• **WHAT YOU HAVE TO DO**
Nothing but the lines below from the one with "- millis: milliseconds" through the one with "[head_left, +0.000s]" should be output, each exactly as given, and no pictures.

***** DATA LISTING

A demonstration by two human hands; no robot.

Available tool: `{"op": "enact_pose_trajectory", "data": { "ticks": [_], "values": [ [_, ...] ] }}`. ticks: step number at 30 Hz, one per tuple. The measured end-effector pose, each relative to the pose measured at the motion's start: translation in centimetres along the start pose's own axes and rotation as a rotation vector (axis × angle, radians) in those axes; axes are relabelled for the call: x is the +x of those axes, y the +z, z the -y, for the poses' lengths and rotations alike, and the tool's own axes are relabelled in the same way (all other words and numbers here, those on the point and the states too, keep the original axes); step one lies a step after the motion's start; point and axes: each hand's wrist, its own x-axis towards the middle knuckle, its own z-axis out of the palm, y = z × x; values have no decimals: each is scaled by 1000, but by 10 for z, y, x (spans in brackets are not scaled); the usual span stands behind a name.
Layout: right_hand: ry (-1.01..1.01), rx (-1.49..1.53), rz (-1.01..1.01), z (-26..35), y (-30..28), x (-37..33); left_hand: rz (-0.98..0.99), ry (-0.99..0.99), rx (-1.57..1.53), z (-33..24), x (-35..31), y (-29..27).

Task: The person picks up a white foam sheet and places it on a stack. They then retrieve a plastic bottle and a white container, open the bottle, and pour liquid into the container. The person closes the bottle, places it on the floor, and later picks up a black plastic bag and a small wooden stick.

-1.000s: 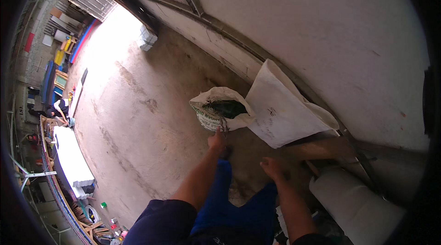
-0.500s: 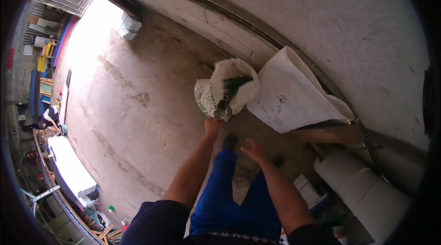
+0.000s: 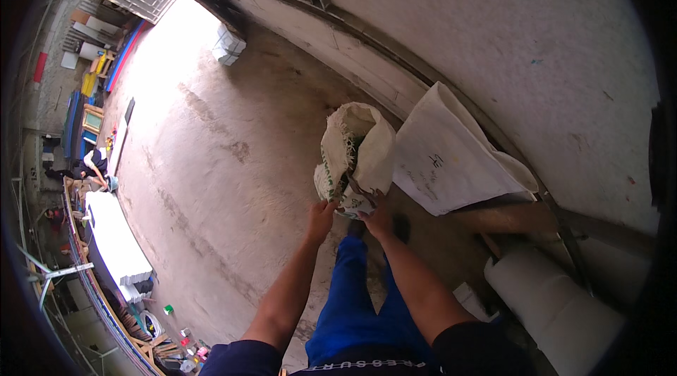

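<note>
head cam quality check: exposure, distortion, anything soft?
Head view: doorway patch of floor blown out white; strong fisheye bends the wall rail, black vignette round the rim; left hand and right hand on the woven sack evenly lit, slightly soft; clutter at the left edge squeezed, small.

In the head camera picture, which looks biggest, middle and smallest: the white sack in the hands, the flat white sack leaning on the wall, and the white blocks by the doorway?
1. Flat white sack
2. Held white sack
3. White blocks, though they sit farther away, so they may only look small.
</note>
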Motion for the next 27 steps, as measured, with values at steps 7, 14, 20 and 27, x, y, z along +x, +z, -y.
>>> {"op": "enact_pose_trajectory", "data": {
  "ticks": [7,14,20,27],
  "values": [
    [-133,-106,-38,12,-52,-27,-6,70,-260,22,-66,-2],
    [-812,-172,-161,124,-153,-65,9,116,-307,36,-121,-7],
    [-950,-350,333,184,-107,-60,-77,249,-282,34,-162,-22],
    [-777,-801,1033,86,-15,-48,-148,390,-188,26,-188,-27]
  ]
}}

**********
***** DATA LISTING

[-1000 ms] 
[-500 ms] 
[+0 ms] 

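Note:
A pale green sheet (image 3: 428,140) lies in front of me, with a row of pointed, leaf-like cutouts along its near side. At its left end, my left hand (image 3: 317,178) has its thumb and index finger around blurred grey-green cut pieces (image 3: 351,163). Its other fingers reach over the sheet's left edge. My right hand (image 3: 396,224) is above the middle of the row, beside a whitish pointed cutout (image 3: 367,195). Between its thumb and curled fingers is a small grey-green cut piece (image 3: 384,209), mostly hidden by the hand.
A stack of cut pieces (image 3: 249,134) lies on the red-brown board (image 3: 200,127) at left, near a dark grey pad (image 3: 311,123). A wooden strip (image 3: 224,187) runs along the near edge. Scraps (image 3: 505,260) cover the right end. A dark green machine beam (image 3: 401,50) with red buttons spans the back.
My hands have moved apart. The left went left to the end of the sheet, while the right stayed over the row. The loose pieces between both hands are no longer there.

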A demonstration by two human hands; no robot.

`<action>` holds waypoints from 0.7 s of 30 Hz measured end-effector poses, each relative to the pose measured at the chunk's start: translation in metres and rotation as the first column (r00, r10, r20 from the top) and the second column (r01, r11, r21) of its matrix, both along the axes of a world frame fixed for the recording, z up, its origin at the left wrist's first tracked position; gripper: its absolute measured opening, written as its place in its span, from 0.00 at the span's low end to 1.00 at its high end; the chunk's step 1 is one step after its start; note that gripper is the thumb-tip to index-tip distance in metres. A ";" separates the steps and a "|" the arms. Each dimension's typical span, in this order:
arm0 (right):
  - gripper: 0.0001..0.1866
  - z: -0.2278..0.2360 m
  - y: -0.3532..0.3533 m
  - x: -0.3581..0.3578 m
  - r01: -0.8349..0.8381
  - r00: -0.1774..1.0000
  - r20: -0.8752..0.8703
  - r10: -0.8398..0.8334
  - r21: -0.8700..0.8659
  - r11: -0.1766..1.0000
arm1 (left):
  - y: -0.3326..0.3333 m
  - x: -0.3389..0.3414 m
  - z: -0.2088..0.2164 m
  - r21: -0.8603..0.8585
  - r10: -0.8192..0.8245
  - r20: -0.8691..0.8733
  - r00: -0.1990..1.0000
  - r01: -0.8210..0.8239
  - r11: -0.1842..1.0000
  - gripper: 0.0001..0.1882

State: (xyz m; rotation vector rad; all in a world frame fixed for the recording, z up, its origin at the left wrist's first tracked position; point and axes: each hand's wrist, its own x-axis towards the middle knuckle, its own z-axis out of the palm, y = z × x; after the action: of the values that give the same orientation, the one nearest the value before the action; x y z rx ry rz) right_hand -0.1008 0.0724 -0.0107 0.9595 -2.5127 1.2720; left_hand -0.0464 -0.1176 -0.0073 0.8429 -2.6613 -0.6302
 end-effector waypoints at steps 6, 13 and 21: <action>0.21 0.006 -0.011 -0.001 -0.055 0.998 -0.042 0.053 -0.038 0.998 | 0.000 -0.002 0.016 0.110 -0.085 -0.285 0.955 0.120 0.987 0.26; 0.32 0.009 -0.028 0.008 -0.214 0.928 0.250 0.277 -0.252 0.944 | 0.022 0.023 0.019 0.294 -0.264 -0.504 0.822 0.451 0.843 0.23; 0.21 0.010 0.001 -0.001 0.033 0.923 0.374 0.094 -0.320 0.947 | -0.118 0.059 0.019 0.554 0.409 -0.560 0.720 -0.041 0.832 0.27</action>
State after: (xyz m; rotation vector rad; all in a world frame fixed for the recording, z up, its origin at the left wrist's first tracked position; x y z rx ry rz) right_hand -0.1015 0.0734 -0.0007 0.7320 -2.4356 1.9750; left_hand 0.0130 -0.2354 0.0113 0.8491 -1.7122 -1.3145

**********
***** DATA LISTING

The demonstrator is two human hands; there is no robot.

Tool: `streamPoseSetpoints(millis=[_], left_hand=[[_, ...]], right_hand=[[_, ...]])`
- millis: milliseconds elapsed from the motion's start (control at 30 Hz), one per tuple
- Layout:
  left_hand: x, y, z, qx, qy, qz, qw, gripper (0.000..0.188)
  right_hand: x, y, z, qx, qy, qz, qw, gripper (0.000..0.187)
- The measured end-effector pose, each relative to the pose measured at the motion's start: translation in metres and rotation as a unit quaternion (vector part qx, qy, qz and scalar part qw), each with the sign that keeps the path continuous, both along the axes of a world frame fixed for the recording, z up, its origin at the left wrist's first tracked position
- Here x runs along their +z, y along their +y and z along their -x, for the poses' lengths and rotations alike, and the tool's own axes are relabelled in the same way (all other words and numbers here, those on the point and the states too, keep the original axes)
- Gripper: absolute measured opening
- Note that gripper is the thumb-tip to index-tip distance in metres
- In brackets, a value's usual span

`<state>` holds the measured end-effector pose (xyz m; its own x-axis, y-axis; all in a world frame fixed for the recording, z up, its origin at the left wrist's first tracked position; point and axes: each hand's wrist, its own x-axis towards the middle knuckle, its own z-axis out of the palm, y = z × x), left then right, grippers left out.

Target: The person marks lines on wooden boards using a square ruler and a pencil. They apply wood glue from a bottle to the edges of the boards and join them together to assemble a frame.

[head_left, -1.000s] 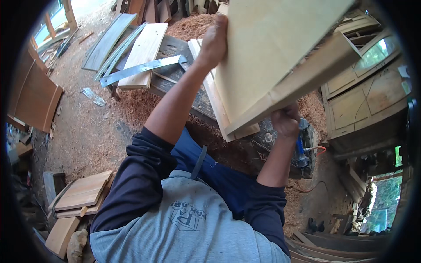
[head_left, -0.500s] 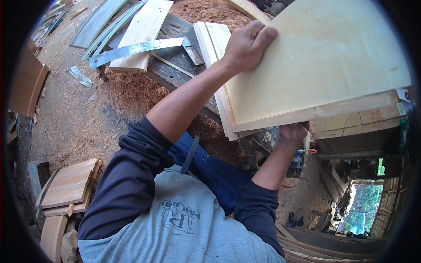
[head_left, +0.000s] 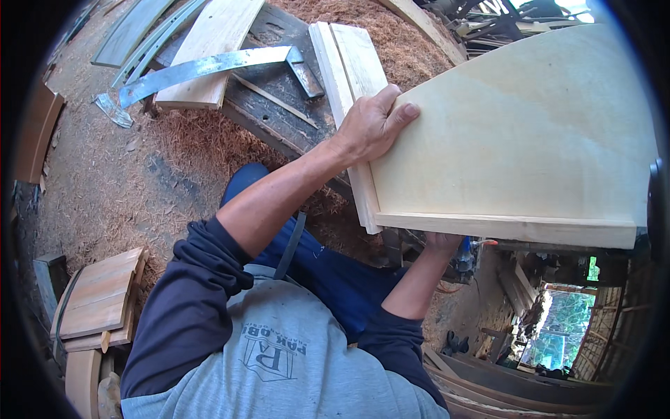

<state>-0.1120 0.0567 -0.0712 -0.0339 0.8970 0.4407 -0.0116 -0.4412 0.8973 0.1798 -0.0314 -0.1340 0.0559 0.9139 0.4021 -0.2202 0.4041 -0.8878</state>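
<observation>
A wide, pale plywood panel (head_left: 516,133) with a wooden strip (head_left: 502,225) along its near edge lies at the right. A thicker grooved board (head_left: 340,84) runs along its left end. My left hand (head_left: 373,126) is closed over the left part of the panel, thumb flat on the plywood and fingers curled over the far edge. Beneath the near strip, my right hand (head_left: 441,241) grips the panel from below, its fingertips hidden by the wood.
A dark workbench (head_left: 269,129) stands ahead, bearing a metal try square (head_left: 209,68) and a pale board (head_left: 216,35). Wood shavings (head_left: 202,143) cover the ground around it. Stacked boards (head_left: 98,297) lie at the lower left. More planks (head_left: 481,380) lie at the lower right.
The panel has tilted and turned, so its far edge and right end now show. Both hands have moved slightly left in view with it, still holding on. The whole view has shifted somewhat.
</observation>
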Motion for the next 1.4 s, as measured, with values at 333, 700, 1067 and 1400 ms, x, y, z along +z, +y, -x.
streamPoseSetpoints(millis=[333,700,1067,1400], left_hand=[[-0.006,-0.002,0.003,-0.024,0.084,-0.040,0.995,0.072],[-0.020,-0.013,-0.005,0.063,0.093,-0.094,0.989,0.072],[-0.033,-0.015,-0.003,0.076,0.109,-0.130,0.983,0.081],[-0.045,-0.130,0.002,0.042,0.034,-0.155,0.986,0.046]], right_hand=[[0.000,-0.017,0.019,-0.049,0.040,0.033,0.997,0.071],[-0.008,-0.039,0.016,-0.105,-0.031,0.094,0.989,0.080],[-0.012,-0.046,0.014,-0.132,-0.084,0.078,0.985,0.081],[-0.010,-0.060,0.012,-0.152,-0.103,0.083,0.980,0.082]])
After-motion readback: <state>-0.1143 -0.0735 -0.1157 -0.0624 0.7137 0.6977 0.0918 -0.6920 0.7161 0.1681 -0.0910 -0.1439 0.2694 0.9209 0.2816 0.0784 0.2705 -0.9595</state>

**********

• **YOUR RESPONSE**
- millis: milliseconds elapsed from the motion's start (control at 30 Hz), one per tuple
- Layout:
  left_hand: x, y, z, qx, qy, qz, qw, gripper (0.000..0.188)
  right_hand: x, y, z, qx, qy, qz, qw, gripper (0.000..0.187)
- The measured end-effector pose, each relative to the pose measured at the motion's start: translation in metres and rotation as a unit quaternion (vector part qx, qy, qz and scalar part qw), each with the sign that keeps the path continuous, both along the axes of a world frame fixed for the recording, z up, its origin at the left wrist's first tracked position
- Here x runs along their +z, y along their +y and z along their -x, for the poses' lengths and rotations alike, and the tool's own axes are relabelled in the same way (all other words and numbers here, those on the point and the states too, keep the original axes)
- Gripper: absolute measured opening
- Note that gripper is the thumb-tip to index-tip distance in metres
- In brackets, a value's usual span

`<state>` holds the measured end-effector pose (xyz m; its own x-axis, y-axis; all in a world frame fixed for the recording, z up, its origin at the left wrist's first tracked position; point and axes: each hand's wrist, its own x-axis towards the middle knuckle, its own z-axis out of the palm, y = z × x), left then right, grippers left out.

Target: The person marks lines on wooden boards using a square ruler and a pencil. They apply wood glue from a bottle to the edges of the boards and join them together to assemble a frame.

[head_left, -1.000s] 
[head_left, -0.500s] 
[head_left, +0.000s] 

With this output, the exercise is done.